PROBLEM: Every line from the one containing "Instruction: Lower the" to the end of the listing below should be transcribed exactly, and no line outside that span should appear.
►
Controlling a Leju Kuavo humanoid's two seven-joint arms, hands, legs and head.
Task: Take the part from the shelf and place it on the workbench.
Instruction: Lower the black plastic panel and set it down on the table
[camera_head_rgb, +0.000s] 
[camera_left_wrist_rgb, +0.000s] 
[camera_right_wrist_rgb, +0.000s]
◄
WORKED SOLUTION:
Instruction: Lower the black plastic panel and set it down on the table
[camera_head_rgb, +0.000s] 
[camera_left_wrist_rgb, +0.000s] 
[camera_right_wrist_rgb, +0.000s]

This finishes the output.